Melanie Wood


Melanie Matchett Wood is an American mathematician at Harvard University who was the first woman to qualify for the U.S. International Mathematical Olympiad Team. She completed her Ph.D. in 2009 at Princeton University and is currently Professor of mathematics at Harvard University, after being Chancellor's Professor of Mathematics at UC Berkeley and Vilas Distinguished Achievement Professor of Mathematics at the University of Wisconsin, and spending 2 years as Szegö Assistant Professor at Stanford University.
Wood was born in Indianapolis, Indiana, to Sherry Eggers and Archie Wood, both middle school teachers. Her father died of cancer when Wood was six weeks old.
While a high school student at Park Tudor School in Indianapolis, Wood became the first, and until 2004 the only female American to make the U.S. International Mathematical Olympiad Team, receiving silver medals in the 1998 and 1999 International Mathematical Olympiad. Wood was also a cheerleader and student newspaper editor at her school.
In 2002, she received the Alice T. Schafer Prize from the Association for Women in Mathematics.

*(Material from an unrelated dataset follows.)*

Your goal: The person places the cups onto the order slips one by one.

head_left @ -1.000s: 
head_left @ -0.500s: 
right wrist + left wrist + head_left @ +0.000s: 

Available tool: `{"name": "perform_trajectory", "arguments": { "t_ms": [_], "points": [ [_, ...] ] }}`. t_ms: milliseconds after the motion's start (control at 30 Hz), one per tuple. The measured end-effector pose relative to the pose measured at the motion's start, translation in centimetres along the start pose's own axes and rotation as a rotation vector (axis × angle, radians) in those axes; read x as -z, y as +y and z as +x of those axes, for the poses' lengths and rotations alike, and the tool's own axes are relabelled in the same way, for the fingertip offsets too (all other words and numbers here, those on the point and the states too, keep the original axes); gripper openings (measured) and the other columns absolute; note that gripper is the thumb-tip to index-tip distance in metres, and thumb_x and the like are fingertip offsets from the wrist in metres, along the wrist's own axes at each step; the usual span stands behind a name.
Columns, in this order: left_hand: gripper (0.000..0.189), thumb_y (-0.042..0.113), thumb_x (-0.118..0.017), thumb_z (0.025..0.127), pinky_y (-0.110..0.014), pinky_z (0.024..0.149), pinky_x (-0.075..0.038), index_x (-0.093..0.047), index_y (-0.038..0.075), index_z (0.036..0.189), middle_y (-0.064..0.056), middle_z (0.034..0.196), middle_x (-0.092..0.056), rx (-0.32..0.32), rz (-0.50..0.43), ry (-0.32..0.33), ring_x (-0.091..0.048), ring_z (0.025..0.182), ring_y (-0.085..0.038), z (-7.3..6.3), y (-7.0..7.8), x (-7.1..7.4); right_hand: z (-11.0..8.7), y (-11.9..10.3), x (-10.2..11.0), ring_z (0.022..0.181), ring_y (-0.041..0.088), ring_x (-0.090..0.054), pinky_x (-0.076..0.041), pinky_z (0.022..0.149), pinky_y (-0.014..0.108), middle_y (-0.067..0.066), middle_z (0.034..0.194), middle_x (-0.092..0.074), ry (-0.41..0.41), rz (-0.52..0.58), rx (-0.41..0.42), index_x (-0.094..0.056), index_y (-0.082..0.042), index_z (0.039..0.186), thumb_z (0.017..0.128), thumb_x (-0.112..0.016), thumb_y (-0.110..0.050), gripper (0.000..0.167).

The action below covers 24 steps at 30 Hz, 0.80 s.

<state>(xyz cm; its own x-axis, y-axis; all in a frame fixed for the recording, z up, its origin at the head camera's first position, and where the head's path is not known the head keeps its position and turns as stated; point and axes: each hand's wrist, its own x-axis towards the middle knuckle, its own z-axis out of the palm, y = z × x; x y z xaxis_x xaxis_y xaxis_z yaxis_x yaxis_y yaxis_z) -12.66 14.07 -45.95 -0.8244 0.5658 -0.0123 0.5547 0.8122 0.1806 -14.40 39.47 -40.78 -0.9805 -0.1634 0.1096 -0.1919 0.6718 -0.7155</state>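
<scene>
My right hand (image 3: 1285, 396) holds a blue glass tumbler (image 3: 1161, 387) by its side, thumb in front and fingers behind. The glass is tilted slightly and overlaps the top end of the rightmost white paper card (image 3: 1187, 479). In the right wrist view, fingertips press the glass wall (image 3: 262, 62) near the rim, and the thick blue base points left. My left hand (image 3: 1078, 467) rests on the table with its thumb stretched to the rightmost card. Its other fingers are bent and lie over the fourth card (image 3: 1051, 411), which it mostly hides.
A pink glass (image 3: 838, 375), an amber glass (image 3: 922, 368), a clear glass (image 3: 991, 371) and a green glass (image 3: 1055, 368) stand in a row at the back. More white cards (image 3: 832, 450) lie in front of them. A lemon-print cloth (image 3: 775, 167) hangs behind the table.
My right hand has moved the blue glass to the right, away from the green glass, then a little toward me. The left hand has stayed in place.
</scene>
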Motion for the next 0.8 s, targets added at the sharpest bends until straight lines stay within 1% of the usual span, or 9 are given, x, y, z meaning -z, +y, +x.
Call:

In 2003, Wood graduated from Duke University where she won a Gates Cambridge Scholarship, Fulbright fellowship, and a National Science Foundation graduate fellowship, in addition to becoming the first American woman and second woman overall to be named a Putnam Fellow in 2002. During the 2003–2004 year she studied at Cambridge University. She was also named the Deputy Leader of the U.S. team that finished second overall at the 2005 International Mathematical Olympiad.
In 2004, she won the Morgan Prize for work in two topics, Belyi-extending maps and P-orderings, making her the first woman to win this award.
In 2012, she became a fellow of the American Mathematical Society.
In 2017, she received an NSF Career Award.
In 2018, she received the AWM-Microsoft Research Prize in Algebra and Number Theory from the Association for Women in Mathematics.